> **WORK ITEM**
For this exercise, repeat exactly the lines below starting at the line holding "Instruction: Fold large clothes" and ending at the line holding "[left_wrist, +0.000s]", both included, with no extra lines and no pictures.

> **DATA**

###

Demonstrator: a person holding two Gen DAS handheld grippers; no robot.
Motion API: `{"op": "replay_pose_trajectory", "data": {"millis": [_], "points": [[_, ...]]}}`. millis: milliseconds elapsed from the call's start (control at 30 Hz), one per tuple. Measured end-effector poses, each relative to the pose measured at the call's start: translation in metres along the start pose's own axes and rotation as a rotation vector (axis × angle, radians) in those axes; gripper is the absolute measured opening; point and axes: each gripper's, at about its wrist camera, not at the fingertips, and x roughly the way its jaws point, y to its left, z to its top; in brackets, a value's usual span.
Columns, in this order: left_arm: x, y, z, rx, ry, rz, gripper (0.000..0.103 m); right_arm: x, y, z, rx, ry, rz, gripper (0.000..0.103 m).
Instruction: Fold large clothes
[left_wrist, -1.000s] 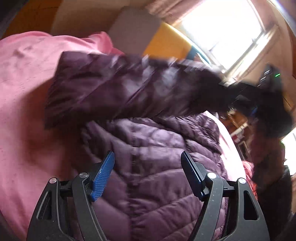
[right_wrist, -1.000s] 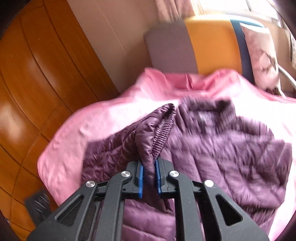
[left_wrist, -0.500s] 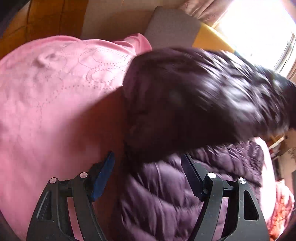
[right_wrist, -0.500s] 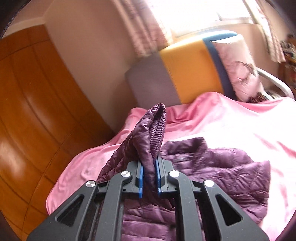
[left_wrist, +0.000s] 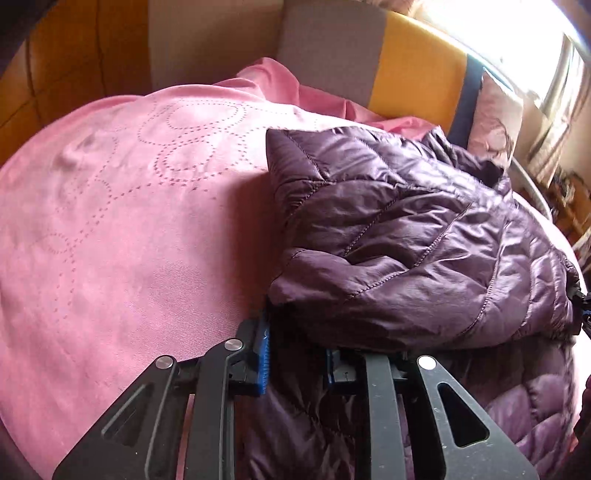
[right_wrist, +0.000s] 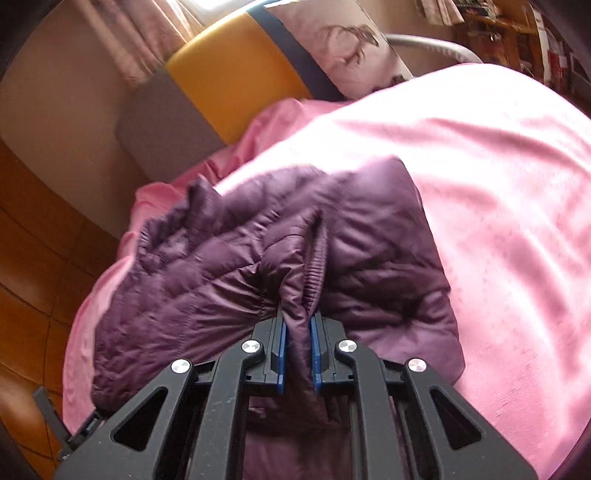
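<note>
A dark purple quilted puffer jacket (left_wrist: 399, 236) lies on a pink bedspread (left_wrist: 122, 229), with one part folded over onto its body. My left gripper (left_wrist: 297, 354) sits low at the jacket's near left edge, its jaws narrowed around a fold of jacket fabric; the right finger is partly hidden under the fabric. In the right wrist view the jacket (right_wrist: 229, 273) is bunched on the bedspread (right_wrist: 517, 221). My right gripper (right_wrist: 298, 354) is shut on the elastic-edged cuff or hem (right_wrist: 314, 266), which stands up between the blue pads.
A grey, yellow and blue headboard cushion (left_wrist: 373, 62) and a pale printed pillow (left_wrist: 495, 122) stand at the bed's head. Wooden panelling (right_wrist: 33, 258) runs along the left side. A metal rail (right_wrist: 432, 44) and cluttered shelves are at the far right.
My right gripper has carried the held jacket part across and down onto the jacket body. My left gripper was open a second ago; its jaws have closed in on the jacket's edge.
</note>
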Motion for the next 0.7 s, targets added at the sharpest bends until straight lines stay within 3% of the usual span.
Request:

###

> **RESPONSE TO THE EXERCISE**
Instruction: Fold large clothes
[left_wrist, -1.000s] 
[right_wrist, -1.000s] 
[left_wrist, -0.500s] 
[right_wrist, -0.500s] 
[left_wrist, +0.000s] 

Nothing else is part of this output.